Apple's post-earnings recovery hits a brick wall
There are many ways to look at the negative sentiment that still holds a strangle on Apple's stock:
- Despite a year of buybacks, AAPL still trades right where it did before the post-earnings collapse in January, 2013.
- The announcement of the deal with China Mobile (NYSE:CHL) failed to generate any follow-up momentum and is now the top of the current downtrend. This downtrend is starting to get defined by a downward sloping 50-day moving average (DMA).
- As stated above, all the gains following news of Apple's accelerated buyback and open market purchases were reversed in the same time it took to generate those gains.
These are all observations from the price chart. There are other clues. A Bloomberg article reporting on Apple's annual shareholder meeting referenced a Morgan Stanley report calculating that Apple's top 30 institutional holders held just 30% of the company's stock. This share is a record low and is down from the peak of 40% in 2009. Even more telling could be the action in short interest and the open interest put/call ratio.
Short interest in AAPL is still a very small 3% of float. However, it is back to a 7-month high and soared from 16.5M as of January 31, 2014 to 26.4M as of February 14, a very surprising 60% increase even 8 days after the news of AAPL's purchases. Shares short had been relatively stable since dropping to 17.6M on August 30, 2013.

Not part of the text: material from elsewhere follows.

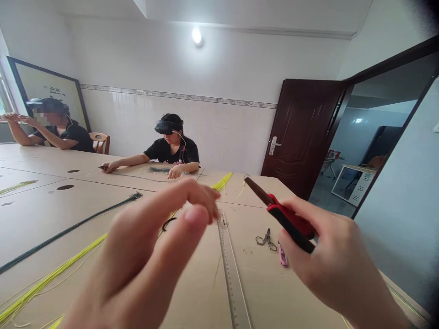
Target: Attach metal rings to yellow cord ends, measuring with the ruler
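Note:
My right hand [329,256] is wrapped round needle-nose pliers [288,219] with red and black handles. The dark jaws point up and to the left. At their tip is a small loop with a short yellow strand [243,183]. My left hand [147,256] is raised in front of the camera, slightly blurred. Its fingers are bent and the thumb is close against them; whatever may be between them cannot be made out. Below and between my hands a clear ruler [229,269] lies on the table. Small scissors [266,240] and a pink folding tool [282,255] lie beside my right hand.
On the light wooden table [192,292], bundles of yellow strands [58,274] and dark green strands [75,228] lie at left. Another yellow bundle [222,181] is farther back. Two people in headsets sit across the table. A brown door [302,128] stands open at right.

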Tool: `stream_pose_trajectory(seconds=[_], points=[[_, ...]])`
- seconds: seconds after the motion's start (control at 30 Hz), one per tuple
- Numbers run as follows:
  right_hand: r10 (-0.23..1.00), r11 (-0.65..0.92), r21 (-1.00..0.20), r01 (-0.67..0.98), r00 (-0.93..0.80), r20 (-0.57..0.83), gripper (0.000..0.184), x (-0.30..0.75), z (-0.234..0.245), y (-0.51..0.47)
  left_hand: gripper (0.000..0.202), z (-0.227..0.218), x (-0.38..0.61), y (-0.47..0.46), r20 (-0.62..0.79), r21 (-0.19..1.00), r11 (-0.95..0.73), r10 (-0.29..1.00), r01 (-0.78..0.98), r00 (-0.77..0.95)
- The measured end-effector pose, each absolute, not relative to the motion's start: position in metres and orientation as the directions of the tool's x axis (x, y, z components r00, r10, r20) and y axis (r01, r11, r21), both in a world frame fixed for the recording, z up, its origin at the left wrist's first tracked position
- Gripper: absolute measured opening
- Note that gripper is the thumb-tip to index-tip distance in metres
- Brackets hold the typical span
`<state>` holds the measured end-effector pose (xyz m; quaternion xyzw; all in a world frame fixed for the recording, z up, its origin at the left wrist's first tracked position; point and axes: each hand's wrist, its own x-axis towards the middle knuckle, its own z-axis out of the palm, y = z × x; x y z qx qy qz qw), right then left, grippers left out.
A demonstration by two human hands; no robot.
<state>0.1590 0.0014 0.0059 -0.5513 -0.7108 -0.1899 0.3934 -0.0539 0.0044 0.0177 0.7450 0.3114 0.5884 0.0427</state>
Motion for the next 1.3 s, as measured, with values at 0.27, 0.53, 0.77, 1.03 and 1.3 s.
stream_pose_trajectory(seconds=[0.27,0.53,0.77,1.03,1.3], points=[[0.560,0.471,-0.063,0.880,-0.243,0.792,0.023,0.146,0.005,-0.009,0.018,0.015,-0.039,0.017,0.712,0.497,-0.690,0.671,0.525,0.209],[0.536,0.481,-0.050,0.875,-0.248,0.807,0.024,0.147,0.007,-0.013,0.014,0.018,-0.040,0.019,0.760,0.498,-0.788,0.597,0.363,0.255],[0.547,0.480,-0.067,0.875,-0.238,0.802,0.019,0.148,0.007,-0.015,0.017,0.020,-0.043,0.022,0.816,0.428,-0.835,0.521,0.345,0.249],[0.778,0.178,-0.219,0.959,-0.001,0.628,0.017,0.169,0.012,-0.006,0.012,0.016,-0.033,0.009,0.913,0.223,-0.836,0.360,0.502,0.194],[0.932,0.048,-0.062,0.997,-0.022,0.361,0.022,0.181,-0.006,0.037,0.030,0.004,-0.011,-0.014,0.780,-0.156,-0.967,0.004,0.201,0.625]])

The open interest put/call ratio has also soared in recent weeks providing a 1-2 punch of negativity in combination with the soaring short interest. The open interest put/call ratio is now at a 92 percentile over the past year. It was as low as 0.5 in late December and in two months has jumped almost 50% to 0.72. Again, the news of more buybacks did not sway this negative crowd.
In earlier posts, I have demonstrated how sharp increases in negative sentiment in AAPL have accompanied rallies in the stock, in particular, the open interest put/call ratio has provided a telltale sign. This was again true until the post-earnings rally hit the brick wall show in the chart above. Now, I am a little more worried as the entire context of accumulated signs of negative sentiment run in stark contrast to headline good news. Moreover, Apple continues a streak of strong under-performance relative to the general stock market.

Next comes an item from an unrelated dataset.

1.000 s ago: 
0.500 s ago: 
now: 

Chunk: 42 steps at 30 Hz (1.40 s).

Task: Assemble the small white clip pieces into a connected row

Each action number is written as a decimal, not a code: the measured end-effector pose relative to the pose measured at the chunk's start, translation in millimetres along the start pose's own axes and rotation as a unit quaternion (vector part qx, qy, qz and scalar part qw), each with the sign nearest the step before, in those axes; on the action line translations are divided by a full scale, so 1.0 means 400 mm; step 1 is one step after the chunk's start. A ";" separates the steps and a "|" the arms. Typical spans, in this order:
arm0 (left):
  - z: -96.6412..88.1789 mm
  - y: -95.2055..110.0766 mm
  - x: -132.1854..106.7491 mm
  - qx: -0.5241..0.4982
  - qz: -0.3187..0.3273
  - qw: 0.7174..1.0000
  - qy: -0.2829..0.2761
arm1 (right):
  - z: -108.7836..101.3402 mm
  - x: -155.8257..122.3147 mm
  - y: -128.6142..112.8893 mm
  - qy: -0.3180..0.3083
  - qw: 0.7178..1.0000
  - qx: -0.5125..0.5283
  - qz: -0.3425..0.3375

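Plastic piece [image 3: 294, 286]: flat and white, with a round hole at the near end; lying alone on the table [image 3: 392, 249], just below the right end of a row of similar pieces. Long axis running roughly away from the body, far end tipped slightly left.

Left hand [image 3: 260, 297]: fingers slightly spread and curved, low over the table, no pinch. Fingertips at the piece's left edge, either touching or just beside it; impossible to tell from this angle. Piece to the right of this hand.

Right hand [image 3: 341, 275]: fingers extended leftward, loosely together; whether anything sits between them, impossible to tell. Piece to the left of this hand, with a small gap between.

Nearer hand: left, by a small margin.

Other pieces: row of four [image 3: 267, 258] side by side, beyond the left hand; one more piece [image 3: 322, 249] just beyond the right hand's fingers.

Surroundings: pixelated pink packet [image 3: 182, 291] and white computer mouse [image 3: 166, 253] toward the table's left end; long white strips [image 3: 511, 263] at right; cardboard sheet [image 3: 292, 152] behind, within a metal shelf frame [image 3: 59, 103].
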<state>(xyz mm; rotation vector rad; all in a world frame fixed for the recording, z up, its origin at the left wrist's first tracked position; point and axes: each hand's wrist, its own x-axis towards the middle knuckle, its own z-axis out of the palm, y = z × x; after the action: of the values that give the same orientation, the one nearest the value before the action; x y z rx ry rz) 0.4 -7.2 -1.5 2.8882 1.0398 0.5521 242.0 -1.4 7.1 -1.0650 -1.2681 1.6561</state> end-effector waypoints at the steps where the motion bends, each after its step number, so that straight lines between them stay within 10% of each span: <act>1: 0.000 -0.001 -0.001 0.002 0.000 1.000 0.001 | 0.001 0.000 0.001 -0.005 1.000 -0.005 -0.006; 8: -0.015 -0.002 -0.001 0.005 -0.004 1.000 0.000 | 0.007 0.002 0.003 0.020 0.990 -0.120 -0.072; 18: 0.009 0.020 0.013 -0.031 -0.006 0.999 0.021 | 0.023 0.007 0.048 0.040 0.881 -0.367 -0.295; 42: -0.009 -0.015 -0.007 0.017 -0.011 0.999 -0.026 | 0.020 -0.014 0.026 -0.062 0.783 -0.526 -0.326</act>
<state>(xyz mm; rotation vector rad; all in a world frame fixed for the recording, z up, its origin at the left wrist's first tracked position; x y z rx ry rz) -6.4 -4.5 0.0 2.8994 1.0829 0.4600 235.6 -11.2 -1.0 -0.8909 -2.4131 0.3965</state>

Perhaps the next firm, freshly positive catalyst will provide the spark to follow-through on Apple's buying spree. At least a breakout from the current downward trend could be enough to turn sentiment around. However, the current trading behavior in Apple's stock suggests it will meander until April's earnings report, perhaps even retest post-earnings lows before that point. April's earnings is shaping up to be another defining moment for the stock. Last year, it provided a bottom. This year, it could deliver the difference between a failed buyback program and a successful one (at least in the intermediate-term).
Be careful out there!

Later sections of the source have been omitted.